### WHAT YOU HAVE TO DO
Each line shown below should be copied exactly.

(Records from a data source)

+ + + + +

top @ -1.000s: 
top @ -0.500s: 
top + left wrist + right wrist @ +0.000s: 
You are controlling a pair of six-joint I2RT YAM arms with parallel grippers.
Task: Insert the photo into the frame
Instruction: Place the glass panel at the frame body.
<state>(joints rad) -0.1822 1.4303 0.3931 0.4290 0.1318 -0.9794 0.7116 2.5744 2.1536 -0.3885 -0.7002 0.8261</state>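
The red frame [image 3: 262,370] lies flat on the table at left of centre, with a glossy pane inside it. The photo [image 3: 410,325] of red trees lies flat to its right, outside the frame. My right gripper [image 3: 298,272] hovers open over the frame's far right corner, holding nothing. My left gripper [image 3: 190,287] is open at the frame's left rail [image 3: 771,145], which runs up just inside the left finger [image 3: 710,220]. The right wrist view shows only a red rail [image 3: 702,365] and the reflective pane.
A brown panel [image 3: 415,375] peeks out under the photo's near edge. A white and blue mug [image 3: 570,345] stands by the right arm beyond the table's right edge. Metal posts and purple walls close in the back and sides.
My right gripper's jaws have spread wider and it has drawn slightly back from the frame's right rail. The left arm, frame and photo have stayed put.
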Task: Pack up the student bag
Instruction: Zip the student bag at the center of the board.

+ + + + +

### ANSWER TO THIS PROBLEM
top @ -1.000s: 
top @ -0.500s: 
top + left wrist + right wrist @ +0.000s: 
You are controlling a pair of six-joint I2RT YAM arms with parallel grippers.
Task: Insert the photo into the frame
Instruction: Place the glass panel at the frame body.
<state>(joints rad) -0.1822 1.4303 0.3931 0.4290 0.1318 -0.9794 0.7116 2.5744 2.1536 -0.3885 -0.7002 0.8261</state>
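The red frame [image 3: 262,370] lies flat on the table at left of centre, with a glossy pane inside it. The photo [image 3: 410,325] of red trees lies flat to its right, outside the frame. My right gripper [image 3: 298,272] hovers open over the frame's far right corner, holding nothing. My left gripper [image 3: 190,287] is open at the frame's left rail [image 3: 771,145], which runs up just inside the left finger [image 3: 710,220]. The right wrist view shows only a red rail [image 3: 702,365] and the reflective pane.
A brown panel [image 3: 415,375] peeks out under the photo's near edge. A white and blue mug [image 3: 570,345] stands by the right arm beyond the table's right edge. Metal posts and purple walls close in the back and sides.
My right gripper's jaws have spread wider and it has drawn slightly back from the frame's right rail. The left arm, frame and photo have stayed put.
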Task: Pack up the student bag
Instruction: Zip the student bag at the center of the board.

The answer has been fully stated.